Compute class weight

nimning · October 30, 2018, 9:43pm

To handle unbalanced data, I would like to weight each class according to their data distribution.

It is very straightforward in Tensofrflow as the foloowing

from sklearn.utils.class_weight import compute_class_weight
generator_train = datagenerator_train.flow_from_directory(directory=train_dir,
                                                          target_size=input_shape,
                                                          batch_size=batch_size,
                                                          shuffle=True)
cls_train = generator_train.classes
class_weight = compute_class_weight(class_weight='balanced',
                                    classes=np.unique(cls_train),
                                    y=cls_train)

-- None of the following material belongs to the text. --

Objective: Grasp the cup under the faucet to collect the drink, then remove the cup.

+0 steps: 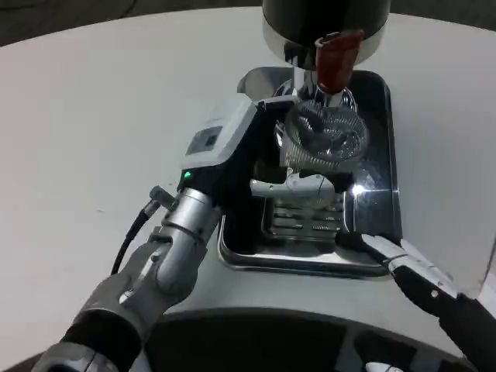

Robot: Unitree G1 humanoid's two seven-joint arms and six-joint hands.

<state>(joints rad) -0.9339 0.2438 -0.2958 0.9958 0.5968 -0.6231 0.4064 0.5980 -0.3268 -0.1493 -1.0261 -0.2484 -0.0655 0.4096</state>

Does pytorch have similar native support? It seems I have to write some function to compute the weights

ptrblck · October 31, 2018, 12:11am

If you don’t know the targets beforehand, you would need to iterate all samples once and count all class occurrences. Once this is calculated, you could use the sklearn.utils.class_weight.compute_class_weight or just these two lines of code:

class_sample_count = np.unique(target, return_counts=True)[1]
weight = 1. / class_sample_count
samples_weight = weight[target]
samples_weight = torch.from_numpy(samples_weight)

Nishanth_Sasankan · July 1, 2019, 1:17am

I was trying to understand how to account for class imbalance while performing semantic segmentation.

So when you say

"If you don’t know the targets beforehand, you would need to iterate all samples once and count all class occurrences. Once this is calculated, you could use the "

do you mean how many pixels in a label map database correspond to a certain class or how many times does a given unique label occur in a dataset?

Thanks
Nishanth

MA_CASANDRA_QUILANG · January 22, 2021, 9:15am

Hi! I have the same question. Did you find any answer to this?

doem97 · July 24, 2021, 5:45pm

ptrblck’s answer is clear and concise I think.